▸ **Prompt**:
Your task is to copy the stretch of lines in the records below that begins with the line containing "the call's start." and ends with the line containing "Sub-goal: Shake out", exactly as written, with nothing added.

Given data below:

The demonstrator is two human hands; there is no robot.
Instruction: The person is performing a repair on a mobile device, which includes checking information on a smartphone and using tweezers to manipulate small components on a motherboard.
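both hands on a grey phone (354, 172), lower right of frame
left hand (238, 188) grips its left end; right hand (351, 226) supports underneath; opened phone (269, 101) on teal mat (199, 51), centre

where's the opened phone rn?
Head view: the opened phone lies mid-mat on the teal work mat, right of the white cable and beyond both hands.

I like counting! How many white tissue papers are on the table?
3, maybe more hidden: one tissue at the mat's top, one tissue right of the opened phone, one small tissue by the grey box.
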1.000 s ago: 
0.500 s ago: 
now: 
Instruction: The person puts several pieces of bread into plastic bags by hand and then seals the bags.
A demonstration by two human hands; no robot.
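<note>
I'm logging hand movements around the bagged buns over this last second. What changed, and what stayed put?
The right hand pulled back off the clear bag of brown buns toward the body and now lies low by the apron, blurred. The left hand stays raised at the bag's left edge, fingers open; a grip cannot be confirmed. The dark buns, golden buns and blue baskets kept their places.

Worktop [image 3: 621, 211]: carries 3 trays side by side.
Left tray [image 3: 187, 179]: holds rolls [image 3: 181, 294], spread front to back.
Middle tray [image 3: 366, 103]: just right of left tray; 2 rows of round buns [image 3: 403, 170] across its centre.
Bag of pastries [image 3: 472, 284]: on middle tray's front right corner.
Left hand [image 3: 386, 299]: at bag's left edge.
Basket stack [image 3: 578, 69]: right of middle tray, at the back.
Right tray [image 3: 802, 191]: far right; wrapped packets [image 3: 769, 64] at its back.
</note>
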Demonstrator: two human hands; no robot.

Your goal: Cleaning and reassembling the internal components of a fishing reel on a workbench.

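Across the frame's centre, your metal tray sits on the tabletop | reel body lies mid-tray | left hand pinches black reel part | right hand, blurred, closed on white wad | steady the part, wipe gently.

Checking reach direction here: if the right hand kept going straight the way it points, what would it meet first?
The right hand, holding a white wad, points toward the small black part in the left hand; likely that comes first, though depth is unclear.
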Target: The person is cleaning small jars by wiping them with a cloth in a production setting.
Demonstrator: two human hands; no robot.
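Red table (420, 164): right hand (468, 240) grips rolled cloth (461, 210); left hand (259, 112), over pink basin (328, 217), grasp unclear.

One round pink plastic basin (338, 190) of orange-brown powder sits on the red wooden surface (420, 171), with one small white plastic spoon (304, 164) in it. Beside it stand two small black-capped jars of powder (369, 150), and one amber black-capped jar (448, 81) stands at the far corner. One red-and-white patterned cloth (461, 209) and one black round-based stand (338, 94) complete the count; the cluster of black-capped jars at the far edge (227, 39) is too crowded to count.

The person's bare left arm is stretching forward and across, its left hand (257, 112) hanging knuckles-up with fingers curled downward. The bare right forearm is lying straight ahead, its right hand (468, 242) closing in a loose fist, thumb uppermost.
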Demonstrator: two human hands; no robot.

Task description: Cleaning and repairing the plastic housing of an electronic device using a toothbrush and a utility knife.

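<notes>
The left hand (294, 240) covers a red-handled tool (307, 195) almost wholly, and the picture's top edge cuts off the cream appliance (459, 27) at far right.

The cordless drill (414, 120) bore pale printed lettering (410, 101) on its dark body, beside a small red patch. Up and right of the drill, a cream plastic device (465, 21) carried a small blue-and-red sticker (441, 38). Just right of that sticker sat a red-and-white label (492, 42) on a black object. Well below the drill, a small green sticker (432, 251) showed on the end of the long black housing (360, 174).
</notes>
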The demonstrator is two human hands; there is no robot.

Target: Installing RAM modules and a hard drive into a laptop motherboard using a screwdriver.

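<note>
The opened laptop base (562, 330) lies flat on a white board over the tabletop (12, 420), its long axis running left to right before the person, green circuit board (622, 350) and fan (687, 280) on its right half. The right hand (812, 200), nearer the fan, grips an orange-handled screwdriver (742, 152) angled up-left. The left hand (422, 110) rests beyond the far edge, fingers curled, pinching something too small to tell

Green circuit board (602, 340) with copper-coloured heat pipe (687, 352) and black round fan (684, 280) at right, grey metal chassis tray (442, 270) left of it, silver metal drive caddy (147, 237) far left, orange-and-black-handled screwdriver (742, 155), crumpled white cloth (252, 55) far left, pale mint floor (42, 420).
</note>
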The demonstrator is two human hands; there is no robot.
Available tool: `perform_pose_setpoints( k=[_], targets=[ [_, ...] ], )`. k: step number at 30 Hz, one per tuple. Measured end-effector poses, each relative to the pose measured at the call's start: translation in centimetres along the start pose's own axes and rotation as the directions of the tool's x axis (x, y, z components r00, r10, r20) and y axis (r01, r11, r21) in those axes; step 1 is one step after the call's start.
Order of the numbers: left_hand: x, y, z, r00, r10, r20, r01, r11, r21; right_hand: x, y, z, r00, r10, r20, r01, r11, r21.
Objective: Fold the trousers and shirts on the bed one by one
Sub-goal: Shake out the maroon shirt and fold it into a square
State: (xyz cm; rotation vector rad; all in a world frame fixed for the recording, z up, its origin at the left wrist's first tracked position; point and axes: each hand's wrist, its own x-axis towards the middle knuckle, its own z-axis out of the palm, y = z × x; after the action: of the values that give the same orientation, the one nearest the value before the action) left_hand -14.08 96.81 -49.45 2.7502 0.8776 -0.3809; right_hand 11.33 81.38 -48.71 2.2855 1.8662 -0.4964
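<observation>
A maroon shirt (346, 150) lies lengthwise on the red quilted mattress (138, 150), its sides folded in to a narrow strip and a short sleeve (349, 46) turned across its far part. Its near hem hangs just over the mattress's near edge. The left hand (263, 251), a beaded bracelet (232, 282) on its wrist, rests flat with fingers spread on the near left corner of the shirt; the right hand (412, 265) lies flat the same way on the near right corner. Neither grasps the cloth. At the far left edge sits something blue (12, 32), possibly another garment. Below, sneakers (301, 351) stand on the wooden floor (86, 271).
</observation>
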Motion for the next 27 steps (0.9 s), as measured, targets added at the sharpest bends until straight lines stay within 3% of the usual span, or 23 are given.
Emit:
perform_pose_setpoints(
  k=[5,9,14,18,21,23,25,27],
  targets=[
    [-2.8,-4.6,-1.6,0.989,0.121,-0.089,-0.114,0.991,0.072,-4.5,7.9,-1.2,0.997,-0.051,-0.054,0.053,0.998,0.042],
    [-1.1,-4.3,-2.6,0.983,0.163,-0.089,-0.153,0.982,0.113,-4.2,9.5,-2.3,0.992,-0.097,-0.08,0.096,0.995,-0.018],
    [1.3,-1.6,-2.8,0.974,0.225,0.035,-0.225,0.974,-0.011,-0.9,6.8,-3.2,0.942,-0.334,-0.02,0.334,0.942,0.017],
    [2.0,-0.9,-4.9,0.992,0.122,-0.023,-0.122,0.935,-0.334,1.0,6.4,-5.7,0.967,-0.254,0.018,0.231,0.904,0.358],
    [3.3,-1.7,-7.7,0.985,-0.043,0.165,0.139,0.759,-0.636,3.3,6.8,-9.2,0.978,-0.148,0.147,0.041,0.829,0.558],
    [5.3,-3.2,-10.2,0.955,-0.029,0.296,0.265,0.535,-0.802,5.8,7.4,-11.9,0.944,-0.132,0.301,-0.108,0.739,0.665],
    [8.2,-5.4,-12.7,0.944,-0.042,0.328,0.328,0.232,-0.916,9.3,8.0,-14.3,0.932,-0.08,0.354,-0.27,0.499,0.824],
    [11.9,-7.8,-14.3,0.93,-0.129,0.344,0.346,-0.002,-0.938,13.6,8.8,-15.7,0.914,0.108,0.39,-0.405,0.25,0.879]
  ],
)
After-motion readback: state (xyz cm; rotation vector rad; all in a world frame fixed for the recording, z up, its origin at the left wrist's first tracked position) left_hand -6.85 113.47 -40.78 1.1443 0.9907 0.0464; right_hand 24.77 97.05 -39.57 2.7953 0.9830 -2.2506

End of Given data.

▸ **Result**:
Available tool: `perform_pose_setpoints( k=[_], targets=[ [_, ...] ], )`. k: step number at 30 Hz, one per tuple. Measured end-effector poses, each relative to the pose measured at the call's start: translation in centimetres along the start pose's own axes and rotation as the directions of the tool's x axis (x, y, z components r00, r10, r20) and y axis (r01, r11, r21) in those axes; step 1 is one step after the call's start.
Order of the numbers: left_hand: x, y, z, r00, r10, r20, r01, r11, r21; right_hand: x, y, z, r00, r10, r20, r01, r11, r21.
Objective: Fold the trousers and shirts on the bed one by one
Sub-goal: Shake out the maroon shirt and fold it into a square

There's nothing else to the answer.